I watched the new movie Shock and Awe which dramatizes the American government’s use of fabricated intelligence to justify its war with Iraq. The producers made a good case that the decision to attack Iraq was made well in advance of finding any evidence of an Iraqi military or terrorism threat.
I found the movie to be a little stiff and ham-fisted so did not enjoy it very much. It did however provide another good example of the ubiquity of denial in our culture.
Shock and Awe was more interesting for what it didn’t say than what it said.
Not once did the producers ask or attempt to answer the question why did senior American leaders decide to attack Iraq?
How is it possible that the only question that matters is the only question that is not asked?
It isn’t, of course, unless you’re in denial and don’t want to know the answer.
Put yourself in the shoes of an American leader in the few years leading up to the 2003 Iraq war.
Your best minds are predicting a peak in global conventional oil production somewhere around 2005. The 2008 crash and resulting zero interest rate that enabled the unprofitable fracking industry to increase oil production has not yet occurred and was not predicted by the idiot economists that advise you. Iraq has the second best reserves of high quality oil left on the planet and is led by a dictator who is no longer friendly and is starting to sell oil to your enemies in euros which might undermine your reserve currency which enables your country to live far beyond its means. Your economy is totally dependent on imported oil and you have no chance of being re-elected if there is a recession and gas shortages.
Now the Iraq war makes more sense.
But you won’t learn any of this from Shock and Awe.
4 thoughts on “On Shock and Awe”
There are dozens of recent articles with headlines like this:
The $247 trillion global debt bomb
and you won’t learn anything from reading them as none of them make the obvious connection to declining net energy.
Well actually you will learn that 99.99% of humans, experts and laypersons alike, have their heads up their asses. Denial – a feature NOT a bug.
Norman Pagett gets it.
From oilslick to tyranny
A prosperous society is an orderly society.
People with full bellies, stable homes and secure employment do not allow themselves to be involved in civil disorder.

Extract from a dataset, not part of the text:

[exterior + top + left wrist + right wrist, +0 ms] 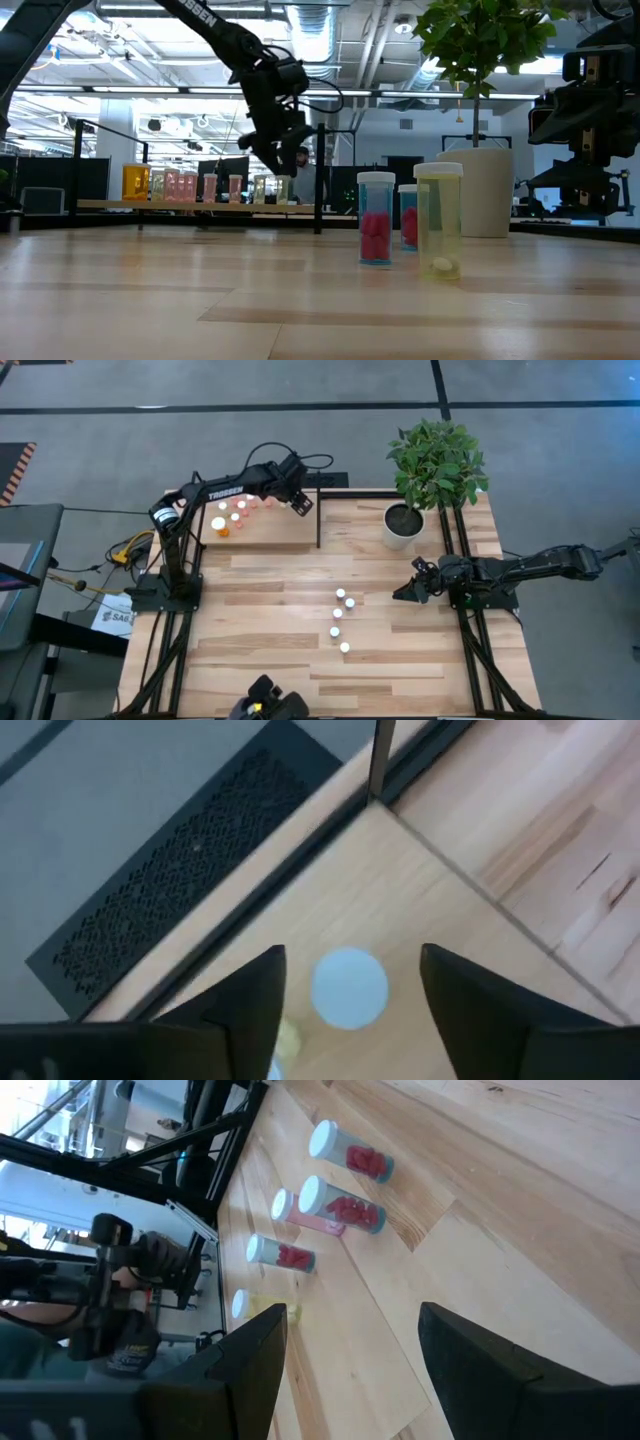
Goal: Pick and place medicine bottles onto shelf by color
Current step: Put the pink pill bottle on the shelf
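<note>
Nearest you in the low view, just right of centre, three clear bottles stand on the tabletop (250, 610): a yellowish bottle (439, 220) in front, a red-filled bottle (376, 218) to its left, and another red one partly hidden between them. From above, these belong to a loose line of five white-capped bottles (341, 619) in the lower middle of the frame.

At the right edge of the high view, your right pincer (405, 593) sits low beside that line, near the bottles but touching none. Its wrist view shows the fingers (250, 1365) spread wide with only bare wood between them, so it is open and empty.

Farther back, at the upper left, the shelf (262, 530) carries a cluster of bottles along its far side, orange and pink ones among them. Your left pincer (301, 505) hovers over the shelf's far right corner. Its wrist view shows the fingers (255, 995) parted around a white-capped bottle (349, 986) standing on the shelf board, not touching it on either side.

A potted plant (432, 470) stands at the upper right.
</note>
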Tool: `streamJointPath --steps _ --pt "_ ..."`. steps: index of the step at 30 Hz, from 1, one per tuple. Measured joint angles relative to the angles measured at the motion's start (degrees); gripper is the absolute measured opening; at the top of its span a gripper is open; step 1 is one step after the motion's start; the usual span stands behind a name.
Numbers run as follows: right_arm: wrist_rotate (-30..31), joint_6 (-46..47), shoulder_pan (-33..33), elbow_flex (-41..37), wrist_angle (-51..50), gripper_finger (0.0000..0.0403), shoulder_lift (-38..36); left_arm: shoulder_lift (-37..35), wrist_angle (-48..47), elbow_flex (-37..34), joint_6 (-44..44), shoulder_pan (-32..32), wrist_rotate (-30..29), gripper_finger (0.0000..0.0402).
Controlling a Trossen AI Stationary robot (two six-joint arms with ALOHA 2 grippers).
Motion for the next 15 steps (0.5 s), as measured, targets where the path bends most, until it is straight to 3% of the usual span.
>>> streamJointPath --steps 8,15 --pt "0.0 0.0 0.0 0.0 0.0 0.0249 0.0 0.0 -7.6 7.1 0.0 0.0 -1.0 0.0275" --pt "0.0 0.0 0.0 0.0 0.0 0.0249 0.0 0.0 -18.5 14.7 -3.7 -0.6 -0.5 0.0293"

“Unfortunately we are living on borrowed money in a bankrupt society. When our debts catch up with us, society will collapse, violent disorder will ensue and martial law will be inevitable. Before our era of fossil fuels, despotic rule was the norm and democracies did not exist; we are going to return to that era.
Any business that continually burns through its assets at ten times the rate of replacement can be said to be bankrupt. That describes the global economy as clearly as it describes the smallest business enterprise.”
View at Medium.com
Thanks, that’s a good essay.
I have an old friend who occasionally disconnects from the real world and talks conspiracy theories, such as how a league of lizard skin aliens secretly run the world. Of course, Hillary is one of those aliens. Now, I think this is silly and put no stock in this at all. But then sometimes….I ask myself how is it that there is almost complete radio silence on mainstream media (MSM) about the issues of resource depletion etc., and how they impact geopolitics. The simplest explanation is that deep analysis of geopolitics and discussion of existential threats decreases viewership and therefore profits. That would explain why media outlets of both left wing and right wing political orientation generally avoid these topics. On some days however, especially after talking to my friend about lizard skin aliens, I find the follow-the-money explanation to be an insufficient explanation for the narrow and shallow narratives put out by the U.S. MSM on geopolitics. Something else seems to be going on…limiting the narratives fed to the general population, to stories of bad guys and good guys.
Once you truly understand the gravity of our predicament the most interesting question is why do we never discuss it, let alone debate and vote on possible responses. I used to think that our leaders and meda conspire to hide information. But after observing the response from neighbors I’ve tried to educate I’ve concluded that our entire society is in denial and that denial must have a genetic foundation as explained by Varki’s MORT theory.
It’s interesting that the only thing most political parties seem to agree on is that military spending should remain at the top of the discretionary spending list which leads one to speculate that subconsciously we know we need to prepare for a fight.